_What to produce:_
Beginning with the line that contains "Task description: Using", retype the entries below exactly, ending with the line that contains "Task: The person". Leave out any pictures.

(Entries taken from a collection)

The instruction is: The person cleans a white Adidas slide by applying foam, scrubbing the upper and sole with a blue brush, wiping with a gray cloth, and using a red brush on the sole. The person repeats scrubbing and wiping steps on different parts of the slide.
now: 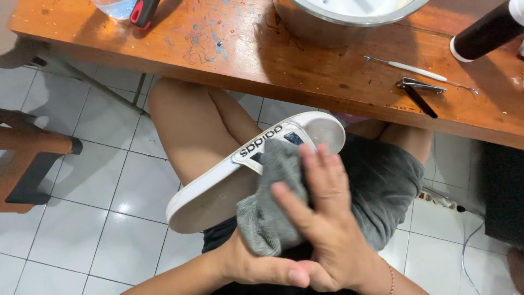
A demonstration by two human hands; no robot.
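Slipper (pixel 218 186) betw. hands, under cloth (pixel 273 202).

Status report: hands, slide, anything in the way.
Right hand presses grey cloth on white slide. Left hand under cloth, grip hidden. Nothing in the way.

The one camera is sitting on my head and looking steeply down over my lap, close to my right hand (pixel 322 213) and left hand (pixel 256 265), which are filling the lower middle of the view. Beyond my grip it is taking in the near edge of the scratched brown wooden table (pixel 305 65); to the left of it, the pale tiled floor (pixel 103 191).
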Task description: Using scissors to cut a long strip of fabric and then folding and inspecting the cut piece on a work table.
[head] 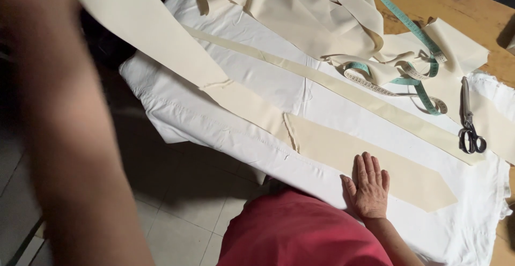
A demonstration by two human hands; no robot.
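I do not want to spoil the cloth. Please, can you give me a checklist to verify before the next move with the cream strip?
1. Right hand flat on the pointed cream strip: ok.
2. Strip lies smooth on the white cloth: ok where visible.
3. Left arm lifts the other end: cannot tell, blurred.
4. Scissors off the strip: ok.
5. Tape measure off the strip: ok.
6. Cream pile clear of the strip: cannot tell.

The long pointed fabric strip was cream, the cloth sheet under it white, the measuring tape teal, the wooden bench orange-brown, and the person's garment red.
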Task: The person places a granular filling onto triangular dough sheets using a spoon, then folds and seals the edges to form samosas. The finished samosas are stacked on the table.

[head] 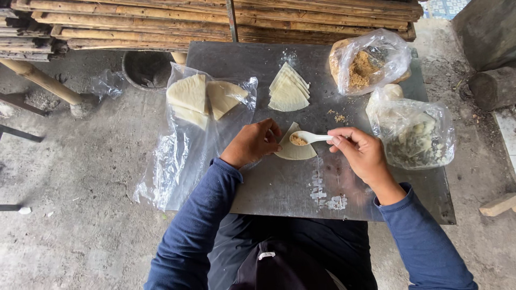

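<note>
— What sits on the desk (279, 188) in the head view, starting with the bags?

— Three clear plastic bags. At the far right corner one bag (371, 59) lies open, holding brown crumbly filling. Just below it, near the right edge, a second bag (414, 134) is knotted at the top and holds a dark, greenish-grey mix. Over the left edge lies a long flat bag (188, 134) with pale triangular wrappers inside its upper part; its lower part hangs empty toward the concrete floor (80, 177).

— Any loose wrappers?

— Yes, a fanned stack of wrappers (289, 91) lies bare on the desk between the flat bag and the filling bag. A few brown crumbs (338, 116) are scattered to its right.

— And the hands?

— The left hand (252, 144) has its grip closed on the near-left edge of a single wrapper (294, 150) lying at the middle of the desk. The right hand (363, 153) pinches the handle of a white spoon (310, 138); its bowl, loaded with brown filling, sits just over that wrapper.

— What lies beyond the desk?

— A dark round pot (146, 69) stands on the floor behind the far-left corner, and a crumpled scrap of plastic (107, 83) lies beside it. Stacked bamboo slats (215, 21) run across the top, and a log (492, 86) lies at right.
</note>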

_Solution for this exercise:_
Task description: Using scissors to cut a long strip of fabric and then folding and inspecting the cut piece on a work table.
[head] 
A demonstration by two human hands; no robot.
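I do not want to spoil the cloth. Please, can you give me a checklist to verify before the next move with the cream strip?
1. Right hand flat on the pointed cream strip: ok.
2. Strip lies smooth on the white cloth: ok where visible.
3. Left arm lifts the other end: cannot tell, blurred.
4. Scissors off the strip: ok.
5. Tape measure off the strip: ok.
6. Cream pile clear of the strip: cannot tell.

The long pointed fabric strip was cream, the cloth sheet under it white, the measuring tape teal, the wooden bench orange-brown, and the person's garment red.
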Task: The person places a granular filling onto triangular dough sheets using a spoon, then folds and seals the edges to form samosas. The finished samosas are stacked on the table.

The exercise has been answered, and the work is done.